Return, in their exact form, the lines that lie between the start of the data below and the line containing "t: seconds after", with both ends included.
+ + + +
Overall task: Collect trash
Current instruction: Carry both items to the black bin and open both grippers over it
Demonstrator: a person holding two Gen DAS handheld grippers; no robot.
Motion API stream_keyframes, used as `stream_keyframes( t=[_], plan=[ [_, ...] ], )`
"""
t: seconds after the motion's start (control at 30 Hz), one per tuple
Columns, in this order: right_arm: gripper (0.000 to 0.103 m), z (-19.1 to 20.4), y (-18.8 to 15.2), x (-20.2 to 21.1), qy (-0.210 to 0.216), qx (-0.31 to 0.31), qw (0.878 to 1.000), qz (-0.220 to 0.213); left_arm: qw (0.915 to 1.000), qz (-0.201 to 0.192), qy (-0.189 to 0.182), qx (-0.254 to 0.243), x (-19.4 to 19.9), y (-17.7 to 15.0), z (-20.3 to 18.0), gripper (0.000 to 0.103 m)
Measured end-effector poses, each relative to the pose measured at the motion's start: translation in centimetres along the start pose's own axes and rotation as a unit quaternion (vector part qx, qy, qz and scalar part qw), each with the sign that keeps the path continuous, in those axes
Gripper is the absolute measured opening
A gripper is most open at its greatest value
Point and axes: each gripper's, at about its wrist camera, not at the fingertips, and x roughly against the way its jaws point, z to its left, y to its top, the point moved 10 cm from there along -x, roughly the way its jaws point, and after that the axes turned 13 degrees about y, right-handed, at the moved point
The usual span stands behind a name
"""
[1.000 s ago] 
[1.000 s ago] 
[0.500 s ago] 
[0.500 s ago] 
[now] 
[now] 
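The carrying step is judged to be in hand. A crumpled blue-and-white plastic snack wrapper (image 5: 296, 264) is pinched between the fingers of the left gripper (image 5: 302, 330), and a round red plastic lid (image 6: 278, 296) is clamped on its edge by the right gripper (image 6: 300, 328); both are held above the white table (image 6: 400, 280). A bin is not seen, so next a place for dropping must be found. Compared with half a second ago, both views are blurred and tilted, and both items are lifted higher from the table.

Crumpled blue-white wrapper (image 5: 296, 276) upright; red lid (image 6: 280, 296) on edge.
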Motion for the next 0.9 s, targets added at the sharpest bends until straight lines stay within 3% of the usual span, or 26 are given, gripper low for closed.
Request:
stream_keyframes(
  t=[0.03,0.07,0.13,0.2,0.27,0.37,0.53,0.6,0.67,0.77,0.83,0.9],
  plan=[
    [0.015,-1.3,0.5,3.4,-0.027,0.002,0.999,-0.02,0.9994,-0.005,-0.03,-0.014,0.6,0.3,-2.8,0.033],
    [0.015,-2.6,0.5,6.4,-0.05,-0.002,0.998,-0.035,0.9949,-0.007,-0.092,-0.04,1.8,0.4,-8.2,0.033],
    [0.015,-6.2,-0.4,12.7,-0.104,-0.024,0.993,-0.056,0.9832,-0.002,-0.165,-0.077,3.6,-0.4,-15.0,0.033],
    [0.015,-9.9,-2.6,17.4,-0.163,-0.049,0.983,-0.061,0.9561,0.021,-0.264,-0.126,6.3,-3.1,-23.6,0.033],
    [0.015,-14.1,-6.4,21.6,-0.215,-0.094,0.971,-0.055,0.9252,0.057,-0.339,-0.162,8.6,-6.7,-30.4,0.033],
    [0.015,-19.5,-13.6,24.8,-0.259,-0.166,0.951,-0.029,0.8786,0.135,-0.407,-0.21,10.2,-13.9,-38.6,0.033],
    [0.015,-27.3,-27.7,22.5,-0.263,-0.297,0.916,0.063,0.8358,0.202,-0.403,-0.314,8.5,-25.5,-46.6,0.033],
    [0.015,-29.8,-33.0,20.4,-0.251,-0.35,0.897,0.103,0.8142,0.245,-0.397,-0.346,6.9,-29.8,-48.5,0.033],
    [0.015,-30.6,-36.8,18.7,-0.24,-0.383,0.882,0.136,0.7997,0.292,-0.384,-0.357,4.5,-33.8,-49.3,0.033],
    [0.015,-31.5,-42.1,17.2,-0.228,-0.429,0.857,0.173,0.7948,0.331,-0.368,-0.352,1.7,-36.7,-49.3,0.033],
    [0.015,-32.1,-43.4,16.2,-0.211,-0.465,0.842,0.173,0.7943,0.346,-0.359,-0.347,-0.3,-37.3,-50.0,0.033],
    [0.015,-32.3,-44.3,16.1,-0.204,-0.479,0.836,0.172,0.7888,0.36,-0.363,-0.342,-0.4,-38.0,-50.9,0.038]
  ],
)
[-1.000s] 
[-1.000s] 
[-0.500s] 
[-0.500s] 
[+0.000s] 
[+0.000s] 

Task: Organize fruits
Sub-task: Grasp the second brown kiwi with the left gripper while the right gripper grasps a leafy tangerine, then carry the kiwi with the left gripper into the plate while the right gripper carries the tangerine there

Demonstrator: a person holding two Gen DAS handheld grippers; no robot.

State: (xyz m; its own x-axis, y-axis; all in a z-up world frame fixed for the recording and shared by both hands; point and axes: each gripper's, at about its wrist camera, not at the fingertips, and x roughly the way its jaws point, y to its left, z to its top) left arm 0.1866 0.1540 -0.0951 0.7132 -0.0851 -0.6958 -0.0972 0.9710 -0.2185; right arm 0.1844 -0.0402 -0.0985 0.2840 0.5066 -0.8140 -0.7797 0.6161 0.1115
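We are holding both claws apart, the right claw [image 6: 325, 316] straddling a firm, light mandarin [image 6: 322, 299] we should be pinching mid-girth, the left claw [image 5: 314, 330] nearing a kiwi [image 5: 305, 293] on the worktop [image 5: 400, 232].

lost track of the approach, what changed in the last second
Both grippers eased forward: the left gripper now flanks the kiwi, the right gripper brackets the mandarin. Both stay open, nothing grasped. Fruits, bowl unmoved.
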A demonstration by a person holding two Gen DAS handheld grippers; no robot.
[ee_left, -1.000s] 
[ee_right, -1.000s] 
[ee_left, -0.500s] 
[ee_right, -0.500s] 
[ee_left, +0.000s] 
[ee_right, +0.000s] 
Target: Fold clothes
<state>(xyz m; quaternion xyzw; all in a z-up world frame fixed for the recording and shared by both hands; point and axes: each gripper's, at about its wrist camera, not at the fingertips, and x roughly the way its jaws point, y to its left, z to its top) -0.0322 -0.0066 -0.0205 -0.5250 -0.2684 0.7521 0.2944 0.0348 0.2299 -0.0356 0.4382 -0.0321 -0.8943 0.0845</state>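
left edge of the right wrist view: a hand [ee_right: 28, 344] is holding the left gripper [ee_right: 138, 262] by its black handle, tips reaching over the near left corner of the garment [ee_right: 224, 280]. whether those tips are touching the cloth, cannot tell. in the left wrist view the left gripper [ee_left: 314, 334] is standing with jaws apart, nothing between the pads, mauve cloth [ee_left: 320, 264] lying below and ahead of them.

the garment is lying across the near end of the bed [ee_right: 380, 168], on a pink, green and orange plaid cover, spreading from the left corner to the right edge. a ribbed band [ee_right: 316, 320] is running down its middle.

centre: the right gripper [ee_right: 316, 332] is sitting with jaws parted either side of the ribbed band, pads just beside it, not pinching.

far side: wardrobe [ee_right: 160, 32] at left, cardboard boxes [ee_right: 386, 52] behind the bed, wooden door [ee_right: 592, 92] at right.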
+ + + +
● **RESULT**:
Overall task: Collect trash
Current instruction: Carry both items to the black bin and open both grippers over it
Demonstrator: a person holding two Gen DAS handheld grippers; no robot.
Motion API stream_keyframes, used as `stream_keyframes( t=[_], plan=[ [_, ...] ], )`
"""
t: seconds after the motion's start (control at 30 Hz), one per tuple

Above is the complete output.